Exercise: Exact copies of all the lines below are needed, without the pictures.

= = = = = = =

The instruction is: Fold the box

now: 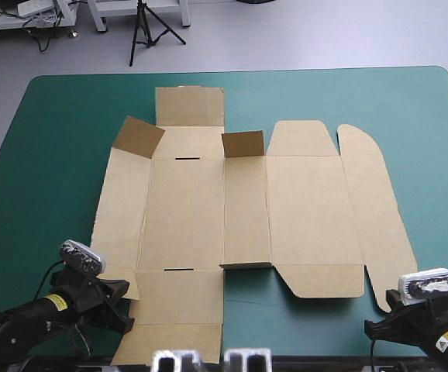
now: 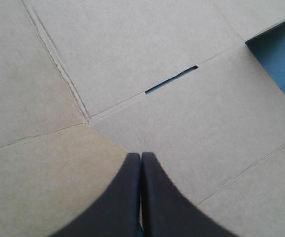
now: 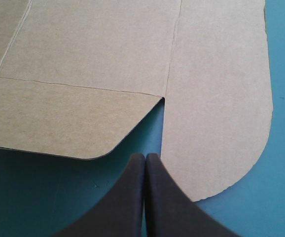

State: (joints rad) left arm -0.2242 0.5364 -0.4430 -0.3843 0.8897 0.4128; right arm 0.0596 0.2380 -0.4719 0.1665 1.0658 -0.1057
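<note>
The teal-green cover [image 1: 46, 155] of the table spreads wide before me. On it lies the box [image 1: 309, 209], a large cut sheet of brown board, opened out almost wholly flat. It sits at the middle of the table, its left half reaching down to the near edge between my two arms.

Its right end is one long panel with rounded corners [image 1: 375, 201], flat on the cover. Along the far side, two small square flaps are raised and tilted: one at the far left corner [image 1: 139, 138], the other near the middle [image 1: 243, 144]. Every other panel lies flat. Two thin dark slots are cut on the creases of the left half, one far [image 1: 184, 159] and one near [image 1: 179, 270].

My left gripper [image 2: 140, 155] has its black fingers pressed together into one point, holding nothing. It is over the box's near left part, by a rounded corner flap [image 2: 44, 173], with the near slot just ahead. I cannot tell whether the tips touch the board.

My right gripper [image 3: 145, 157] is likewise pressed together and empty. It is over bare cover at the near right, pointing into the notch between the near flap with its rounded corner [image 3: 68, 118] and the long rounded panel.
</note>
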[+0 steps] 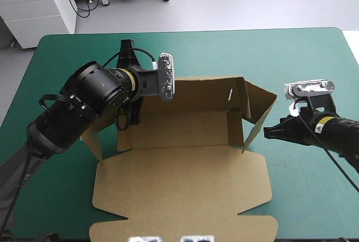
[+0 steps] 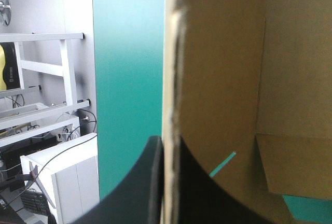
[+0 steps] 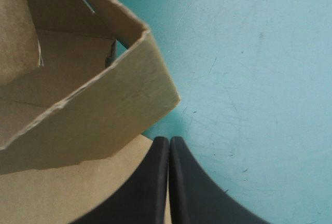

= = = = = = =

Expected output:
The instruction is: Fold the box

now: 
now: 
now: 

State: (joints rad) left arm -0.2242 0.5364 -0.4430 -0.3843 0.8897 0.4128; right arm 0.0596 0.2380 -0.4719 0.1665 1.0658 -0.1057
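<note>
The teal-green cover [image 1: 46, 155] of the table spreads wide before me. On it lies the box [image 1: 309, 209], a large cut sheet of brown board, opened out almost wholly flat. It sits at the middle of the table, its left half reaching down to the near edge between my two arms.

Its right end is one long panel with rounded corners [image 1: 375, 201], flat on the cover. Along the far side, two small square flaps are raised and tilted: one at the far left corner [image 1: 139, 138], the other near the middle [image 1: 243, 144]. Every other panel lies flat. Two thin dark slots are cut on the creases of the left half, one far [image 1: 184, 159] and one near [image 1: 179, 270].

My left gripper [image 2: 140, 155] has its black fingers pressed together into one point, holding nothing. It is over the box's near left part, by a rounded corner flap [image 2: 44, 173], with the near slot just ahead. I cannot tell whether the tips touch the board.

My right gripper [image 3: 145, 157] is likewise pressed together and empty. It is over bare cover at the near right, pointing into the notch between the near flap with its rounded corner [image 3: 68, 118] and the long rounded panel.
</note>
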[+0 steps] 
[+0 steps] 
[+0 steps] 

That is the complete output for this exercise.